Attention for understanding sentences - Natural Language Processing Part 6
Introduction
In the last post, we learnt together about RNN, LSTM, GRUs (if these keywords are new to you, maybe you want to read the previous parts first, at this link to the post) and saw how they draw various analogies from the human brain to build a neural network system able to understand the meaning of texts. However, we process words slowly, one word at a time, and this may be too slow when we have a vast amount of computing power at our disposal. In this post, we explore the concept that reshaped modern natural language processing: Attention — a simple but powerful idea that lets models take a peek at the entire sequence of input words all at once, and only “attend” to specific parts as it sees their relevancy.
Attention: What is it, and why is it so powerful?
Before delving into answering the question, I will start with a story (a version of the story is also available here) that I’ve heard some time back at a programme at Ramkrishna Mission.
During his visit to Chicago, Swami Vivekananda used to visit the library to learn about various religious practices across the world. He used to borrow multiple books from the library and then return them the next day, and again borrow another set of books. After this continued for some time, the librarian found this pattern very strange, and was quite annoyed by his behaviour. So on the next day, when Swamiji came to return the books, the librarian confronted him and asked him about this behaviour. Swamiji replied that he could read all these books he borrowed in one day. The librarian could not believe, so he challenged him by picking out a random page from the books he borrowed last day before and started asking him questions from that page. Swamiji was able to answer each and every one of them — and sometimes even with more explanation about the gist written in the book, on that page. When asked about how he did it, Swamiji replied that: “When we are children, we read letter by letter, then we start to read word by word, and with some practice, maybe 2-3 words at a time. Swamiji reads passages by passages”.
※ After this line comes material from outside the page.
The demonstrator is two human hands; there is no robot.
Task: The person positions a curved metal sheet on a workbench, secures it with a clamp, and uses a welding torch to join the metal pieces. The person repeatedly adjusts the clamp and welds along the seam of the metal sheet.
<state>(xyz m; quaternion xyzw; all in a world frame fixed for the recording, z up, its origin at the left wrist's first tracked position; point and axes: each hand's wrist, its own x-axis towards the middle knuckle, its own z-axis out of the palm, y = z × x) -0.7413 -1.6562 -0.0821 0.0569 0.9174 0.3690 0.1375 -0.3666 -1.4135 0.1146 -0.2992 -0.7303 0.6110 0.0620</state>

Now, although we don’t know what technique Swamiji was using, but one thing is clear is that reading word by word is extremely slow, and with enough practice, one would be able to glance at a sentence or a paragraph and then consume all the words in it simultaneously. This insight is what gave birth to the “Attention mechanism”.
Let’s say you are reading a long sentence.
“The book that the professor who the students admired wrote was insightful.”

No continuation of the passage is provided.